ACTIVITY
The lines to reproduce from the material below are those from the one containing "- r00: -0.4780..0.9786" through the one containing "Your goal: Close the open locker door", both included; write them out exactly and add nothing.

DATA SEGMENT

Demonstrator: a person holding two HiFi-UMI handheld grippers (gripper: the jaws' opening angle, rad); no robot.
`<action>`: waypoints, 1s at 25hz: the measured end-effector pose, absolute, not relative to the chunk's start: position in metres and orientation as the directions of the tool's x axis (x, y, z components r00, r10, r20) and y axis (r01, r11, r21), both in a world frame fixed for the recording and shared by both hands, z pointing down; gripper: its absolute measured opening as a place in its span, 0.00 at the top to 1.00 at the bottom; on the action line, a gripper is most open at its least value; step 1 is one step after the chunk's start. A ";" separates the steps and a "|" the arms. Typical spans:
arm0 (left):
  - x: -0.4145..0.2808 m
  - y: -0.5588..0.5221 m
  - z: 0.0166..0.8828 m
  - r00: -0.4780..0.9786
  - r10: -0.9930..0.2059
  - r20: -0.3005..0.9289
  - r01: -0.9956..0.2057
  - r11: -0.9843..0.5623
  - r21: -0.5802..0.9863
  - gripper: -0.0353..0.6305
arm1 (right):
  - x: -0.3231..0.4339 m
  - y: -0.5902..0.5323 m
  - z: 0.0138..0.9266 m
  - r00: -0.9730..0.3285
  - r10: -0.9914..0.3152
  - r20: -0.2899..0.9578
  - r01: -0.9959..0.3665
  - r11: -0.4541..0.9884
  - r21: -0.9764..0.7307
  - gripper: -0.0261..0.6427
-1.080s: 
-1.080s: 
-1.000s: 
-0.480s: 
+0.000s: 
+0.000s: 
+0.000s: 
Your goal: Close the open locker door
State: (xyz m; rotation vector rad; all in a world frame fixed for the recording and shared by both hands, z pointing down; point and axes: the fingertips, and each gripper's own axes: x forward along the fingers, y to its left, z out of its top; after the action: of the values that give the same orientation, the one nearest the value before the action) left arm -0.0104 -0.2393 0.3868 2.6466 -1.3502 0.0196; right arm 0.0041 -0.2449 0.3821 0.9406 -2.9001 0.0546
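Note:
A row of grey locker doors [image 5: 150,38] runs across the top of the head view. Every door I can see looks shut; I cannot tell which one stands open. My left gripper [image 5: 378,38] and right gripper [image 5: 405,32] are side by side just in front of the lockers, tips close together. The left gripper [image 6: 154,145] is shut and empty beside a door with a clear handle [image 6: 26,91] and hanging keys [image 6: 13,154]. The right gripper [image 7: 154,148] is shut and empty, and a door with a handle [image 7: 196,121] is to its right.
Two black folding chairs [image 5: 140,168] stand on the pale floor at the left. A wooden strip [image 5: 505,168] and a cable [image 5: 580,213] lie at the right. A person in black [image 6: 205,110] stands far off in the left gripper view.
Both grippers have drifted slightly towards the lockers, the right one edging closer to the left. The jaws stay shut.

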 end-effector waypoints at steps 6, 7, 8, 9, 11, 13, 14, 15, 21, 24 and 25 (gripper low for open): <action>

RESPONSE TO THE TASK
  - r00: -0.4780..0.9786
  - r10: -0.9930..0.2059
  - r20: -0.3005..0.9289
  - r01: -0.9956..0.2057
  - r11: -0.9843..0.5623
  - r21: -0.5802..0.9863
  - gripper: -0.0353..0.6305
arm1 (right):
  - x: -0.3231..0.4339 m
  - y: -0.5902..0.5323 m
  - z: 0.0138..0.9266 m
  - r00: -0.9730..0.3285
  - r10: -0.9914..0.3152
  - r20: -0.2899..0.9578
  - r01: -0.9959..0.3665
  - r11: -0.4541..0.9884
  - r21: -0.9764..0.7307
  - gripper: -0.0261..0.6427
-1.080s: 
-1.080s: 
-1.000s: 
-0.480s: 
+0.000s: 
+0.000s: 
+0.000s: 
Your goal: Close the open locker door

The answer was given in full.